Tuesday, 24 January 2017

Seeing the Wood for the Trees in Structural Biology

The British Crystallographic Association (BCA) was set up in 1982 to support UK scientists working in crystallography and other structure-based sciences. It has five specialist groups (four discipline-based, and one for young crystallographers): the Biological Structures Group for structural biologists holds its main annual conference each December, generally just before the Christmas break. Several of these one-day Winter Meetings have been previously described in this blog. The 2016 meeting, however, was particularly relevant for anyone connected to Birkbeck: not only was it held in the college, but it celebrated the work of one of the college’s most distinguished structural biologists, Steve Wood. The meeting title was, of course, a pun on his name.

Wood worked with Professor Sir Tom Blundell at Birkbeck in the 1990s to solve the structure of an important small human protein, serum amyloid P component (SAP or pentraxin; PDB 1SAC). This protein forms pentamers that bind to amyloid fibres and it is thought to be involved in the protection of those fibres from breakdown by proteases. Pentraxin-binding compounds that interfere with this process might be useful as treatments for amyloidosis and other diseases associated with protein aggregation, perhaps including Alzheimer’s disease.

Blundell, a former head of Birkbeck’s Crystallography Department and now emeritus professor of Biochemistry at the University of Cambridge, kicked off the meeting in fine style. He had known Wood since they were, respectively, a young lecturer and a PhD student at the University of Sussex in the 1970s, and they have published over 60 papers together. His talk surveyed the structural biology of multi-protein signalling systems over the last 40 years. The earliest such system to be discovered involved the control of blood sugar levels through insulin and glucagon binding to their receptors. The general principles developed through structural studies of this relatively simple system have been applied to other, more complex ones including the interaction between the breast cancer susceptibility protein BRCA2 and a recombinase enzyme that controls one type of DNA repair. Mutations that interfere with this binding lead to greatly enhanced susceptibility to some cancer types. Blundell’s group at Cambridge set up a database, CREDO, to catalogue the interactions involved in all macromolecular complexes in the PDB. Many protein-protein interactions are now actual or potential drug targets. Some promising drugs for solid tumours act by inhibiting the interactions between cyclins and cyclin dependent kinases (CDKs) that drive cells through the cell cycle. Astex Pharmaceuticals, the drug discovery company set up by Blundell and some of his Cambridge colleagues in 1999, has one such CDK inhibitor – ribociclib – that has completed Phase III clinical trials for advanced breast cancer.

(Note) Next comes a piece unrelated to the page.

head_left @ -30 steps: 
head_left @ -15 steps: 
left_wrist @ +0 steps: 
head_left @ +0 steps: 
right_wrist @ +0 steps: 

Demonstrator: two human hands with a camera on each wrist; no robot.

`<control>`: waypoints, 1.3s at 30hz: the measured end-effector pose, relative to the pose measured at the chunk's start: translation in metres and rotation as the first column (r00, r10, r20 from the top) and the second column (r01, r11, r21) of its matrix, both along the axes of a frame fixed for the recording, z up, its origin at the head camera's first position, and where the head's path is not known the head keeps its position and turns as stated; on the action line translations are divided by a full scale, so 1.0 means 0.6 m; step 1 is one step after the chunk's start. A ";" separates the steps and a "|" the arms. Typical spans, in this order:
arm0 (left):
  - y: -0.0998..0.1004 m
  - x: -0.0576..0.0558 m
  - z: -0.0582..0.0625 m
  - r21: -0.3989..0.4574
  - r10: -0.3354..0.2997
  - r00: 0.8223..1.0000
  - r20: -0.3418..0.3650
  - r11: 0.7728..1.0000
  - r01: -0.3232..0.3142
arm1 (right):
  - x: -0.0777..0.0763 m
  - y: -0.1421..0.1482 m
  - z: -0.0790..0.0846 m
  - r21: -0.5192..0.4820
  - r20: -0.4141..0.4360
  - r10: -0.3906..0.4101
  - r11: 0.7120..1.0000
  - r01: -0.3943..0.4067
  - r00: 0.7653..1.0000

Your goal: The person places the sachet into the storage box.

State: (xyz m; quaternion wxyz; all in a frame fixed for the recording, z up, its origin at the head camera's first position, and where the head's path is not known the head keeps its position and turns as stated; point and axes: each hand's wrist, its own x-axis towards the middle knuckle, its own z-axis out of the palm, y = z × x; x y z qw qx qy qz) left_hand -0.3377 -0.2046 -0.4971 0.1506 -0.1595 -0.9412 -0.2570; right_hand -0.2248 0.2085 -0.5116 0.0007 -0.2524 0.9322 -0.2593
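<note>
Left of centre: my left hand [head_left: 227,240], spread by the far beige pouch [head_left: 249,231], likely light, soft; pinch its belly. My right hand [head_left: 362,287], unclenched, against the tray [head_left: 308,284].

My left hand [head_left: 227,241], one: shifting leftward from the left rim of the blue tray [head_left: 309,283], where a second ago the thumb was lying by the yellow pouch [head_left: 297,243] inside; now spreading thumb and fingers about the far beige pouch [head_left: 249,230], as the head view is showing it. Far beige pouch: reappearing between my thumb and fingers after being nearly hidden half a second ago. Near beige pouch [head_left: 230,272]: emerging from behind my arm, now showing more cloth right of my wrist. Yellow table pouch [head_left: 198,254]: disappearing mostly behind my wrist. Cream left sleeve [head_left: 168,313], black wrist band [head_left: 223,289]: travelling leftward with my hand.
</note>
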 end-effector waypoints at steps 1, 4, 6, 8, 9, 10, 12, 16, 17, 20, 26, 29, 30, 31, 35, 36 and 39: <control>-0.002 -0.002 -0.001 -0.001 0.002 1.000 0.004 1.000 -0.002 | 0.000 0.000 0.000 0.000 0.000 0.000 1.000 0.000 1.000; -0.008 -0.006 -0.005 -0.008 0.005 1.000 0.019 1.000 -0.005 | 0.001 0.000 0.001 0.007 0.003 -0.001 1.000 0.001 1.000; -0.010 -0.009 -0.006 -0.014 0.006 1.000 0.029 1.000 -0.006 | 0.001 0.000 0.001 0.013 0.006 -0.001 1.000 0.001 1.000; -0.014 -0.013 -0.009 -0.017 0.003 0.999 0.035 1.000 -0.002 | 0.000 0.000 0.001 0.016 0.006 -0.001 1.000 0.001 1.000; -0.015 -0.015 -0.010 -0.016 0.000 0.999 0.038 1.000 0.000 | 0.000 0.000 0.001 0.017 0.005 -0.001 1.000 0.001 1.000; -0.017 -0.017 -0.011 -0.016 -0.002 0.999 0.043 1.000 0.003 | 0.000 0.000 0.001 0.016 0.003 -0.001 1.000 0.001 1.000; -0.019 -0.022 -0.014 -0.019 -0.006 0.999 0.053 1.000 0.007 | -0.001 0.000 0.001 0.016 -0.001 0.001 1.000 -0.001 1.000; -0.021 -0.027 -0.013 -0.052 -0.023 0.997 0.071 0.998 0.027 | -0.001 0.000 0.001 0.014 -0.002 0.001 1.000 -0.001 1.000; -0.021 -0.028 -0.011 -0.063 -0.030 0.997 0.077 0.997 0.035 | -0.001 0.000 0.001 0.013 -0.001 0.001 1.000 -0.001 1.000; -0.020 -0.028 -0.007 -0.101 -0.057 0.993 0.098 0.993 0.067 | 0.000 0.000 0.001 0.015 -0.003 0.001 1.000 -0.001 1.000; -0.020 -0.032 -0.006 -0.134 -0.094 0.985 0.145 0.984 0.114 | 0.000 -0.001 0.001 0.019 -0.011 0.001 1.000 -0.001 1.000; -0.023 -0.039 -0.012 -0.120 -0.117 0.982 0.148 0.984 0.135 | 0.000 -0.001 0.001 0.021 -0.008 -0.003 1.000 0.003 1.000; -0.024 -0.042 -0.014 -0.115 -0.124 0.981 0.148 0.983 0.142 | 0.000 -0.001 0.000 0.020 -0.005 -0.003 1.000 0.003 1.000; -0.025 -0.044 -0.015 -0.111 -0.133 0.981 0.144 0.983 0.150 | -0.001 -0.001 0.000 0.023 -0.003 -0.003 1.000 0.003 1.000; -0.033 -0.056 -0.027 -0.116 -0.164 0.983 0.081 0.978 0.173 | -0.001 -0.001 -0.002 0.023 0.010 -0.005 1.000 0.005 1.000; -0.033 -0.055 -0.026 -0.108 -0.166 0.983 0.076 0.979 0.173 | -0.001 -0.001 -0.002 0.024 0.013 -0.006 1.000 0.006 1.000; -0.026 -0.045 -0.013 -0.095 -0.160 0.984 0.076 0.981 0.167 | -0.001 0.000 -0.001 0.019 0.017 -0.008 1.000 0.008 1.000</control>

Garry Taylor, who gave the next talk, joined Blundell’s group as a postdoc soon after its move to Birkbeck in the mid-70s, where he established a long, productive collaboration with Wood and with Jim Pitts, who now directs the PPS course. Taylor is now a professor at the University of St Andrews in Scotland where he studies the structure and mechanism of sialidases. These enzymes hydrolyse (break) the bond between a terminal sialic acid residue and the remainder of a polysaccharide or glycoprotein; both bacterial and viral sialidases are involved in the pathology of infectious disease. All sialidases share a catalytic domain with a characteristic beta propeller fold, but the bacterial enzymes have a separate carbohydrate-binding domain (CBD). This binds tightly to the sialic acid substrate of all sialidases, including that of influenza virus neuraminidase (which will be covered in detail in section 10 of the PPS course). Taylor and his group were awarded a grant to explore the idea that this domain, alone, might bind tightly enough to sialic acids on the surface of influenza virus host cells to prevent both virus entry and the release of progeny virions. They have now developed multi-valent CBDs that can protect mice from challenge with a lethal dose of influenza virus. Taylor suggested that, if these molecules are as successful in protecting against influenza in human trials, they might also be useful prophylactics for other respiratory pathogens that bind to cells via sialic acid receptors.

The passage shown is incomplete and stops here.